Opening a file in Python is actually very simple. It follows the general form of:
# general form for loading a file.
file_variable = open(filename, mode)
The file_variable is the variable we will use to reference the file in the Python code.
The filename includes the whole file, including path (if you are not in the same folder), and extension.
The mode specifies whether you are going to read or write the file. There are several modes that you can use.
Mode | Description |
‘r’ | This is for reading. The file cannot be modified and you start at the top of the file by default. |
‘w’ | This is for writing. If the file already exists, it will be overwritten and it’s contents erased. If the file does not exist, the file will be created. |
‘a’ | This is for appending. Appending is a form of writing to a file. Except, if the file exists, you don’t erase it’s contents. Instead, you start writing at the end of the existing data, i.e. appending to it. Like with writing, if the file doesn’t exist, Python will create it. Because you are not deleting existing data, appending data is often preferred – but it will depend upon the application. |
Let’s look at a sample of where we open a couple of files.
#open customer file
customers = open('customers.txt', 'r')
#open sales for appending data
sales = open('sales.txt', 'a')
Here we are opening a couple of files, customers.txt for reading, and sales.txt for appending to, which remember is a form of writing. A case like this could be for where we open a customer file to find their id, and then write that to the sales file, to record a new sales record without overwriting previous sales data.

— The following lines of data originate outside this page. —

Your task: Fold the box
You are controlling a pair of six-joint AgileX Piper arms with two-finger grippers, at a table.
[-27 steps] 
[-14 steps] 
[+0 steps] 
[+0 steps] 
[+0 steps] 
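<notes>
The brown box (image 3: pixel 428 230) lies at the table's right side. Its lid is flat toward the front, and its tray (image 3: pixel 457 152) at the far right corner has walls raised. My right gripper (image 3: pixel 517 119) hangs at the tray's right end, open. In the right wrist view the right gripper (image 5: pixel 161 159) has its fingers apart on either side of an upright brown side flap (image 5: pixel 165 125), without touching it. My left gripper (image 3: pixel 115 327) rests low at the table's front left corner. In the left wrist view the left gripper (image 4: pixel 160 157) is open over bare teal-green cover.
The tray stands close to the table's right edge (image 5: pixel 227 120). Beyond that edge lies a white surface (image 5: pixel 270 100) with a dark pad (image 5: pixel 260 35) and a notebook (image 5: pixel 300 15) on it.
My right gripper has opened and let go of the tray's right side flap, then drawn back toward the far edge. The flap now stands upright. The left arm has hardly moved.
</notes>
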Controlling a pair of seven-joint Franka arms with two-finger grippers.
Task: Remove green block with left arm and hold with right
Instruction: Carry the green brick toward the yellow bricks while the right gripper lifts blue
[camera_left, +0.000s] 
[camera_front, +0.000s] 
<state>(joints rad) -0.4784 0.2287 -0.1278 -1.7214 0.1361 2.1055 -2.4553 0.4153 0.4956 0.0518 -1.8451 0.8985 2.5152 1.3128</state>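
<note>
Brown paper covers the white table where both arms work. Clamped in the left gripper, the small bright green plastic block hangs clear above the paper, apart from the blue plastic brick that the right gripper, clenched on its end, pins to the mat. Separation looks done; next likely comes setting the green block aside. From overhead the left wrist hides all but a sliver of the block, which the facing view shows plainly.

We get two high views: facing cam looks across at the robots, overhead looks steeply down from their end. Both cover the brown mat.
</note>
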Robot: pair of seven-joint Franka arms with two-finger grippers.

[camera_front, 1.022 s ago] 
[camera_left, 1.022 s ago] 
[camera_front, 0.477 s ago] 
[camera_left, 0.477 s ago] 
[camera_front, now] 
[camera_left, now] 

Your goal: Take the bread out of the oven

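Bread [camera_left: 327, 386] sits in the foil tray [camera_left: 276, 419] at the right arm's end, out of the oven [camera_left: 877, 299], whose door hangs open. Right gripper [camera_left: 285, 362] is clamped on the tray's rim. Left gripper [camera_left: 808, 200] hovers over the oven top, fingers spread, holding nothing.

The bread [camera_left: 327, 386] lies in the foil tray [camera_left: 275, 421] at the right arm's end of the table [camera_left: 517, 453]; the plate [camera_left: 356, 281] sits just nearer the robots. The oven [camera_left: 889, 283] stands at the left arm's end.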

The example also assumes that you are reading/writing to a file in the current folder that the python file is in. Let’s look at an example of how we open a file that is not in the same folder.
#open sales for appending data
sales = open(r'c:\data\sales.txt', 'a')
In the previous example we see a couple of interesting changes. One is the letter r before the string for our file name. There is a simple, but powerful reason for that. In Windows, the backslash is used to differentiate between folders and sub folders. But in Python, the backslash is used to escape characters. By putting the ‘r’ before the string, we are telling Python to read the string as is, and ignore any/all escape characters.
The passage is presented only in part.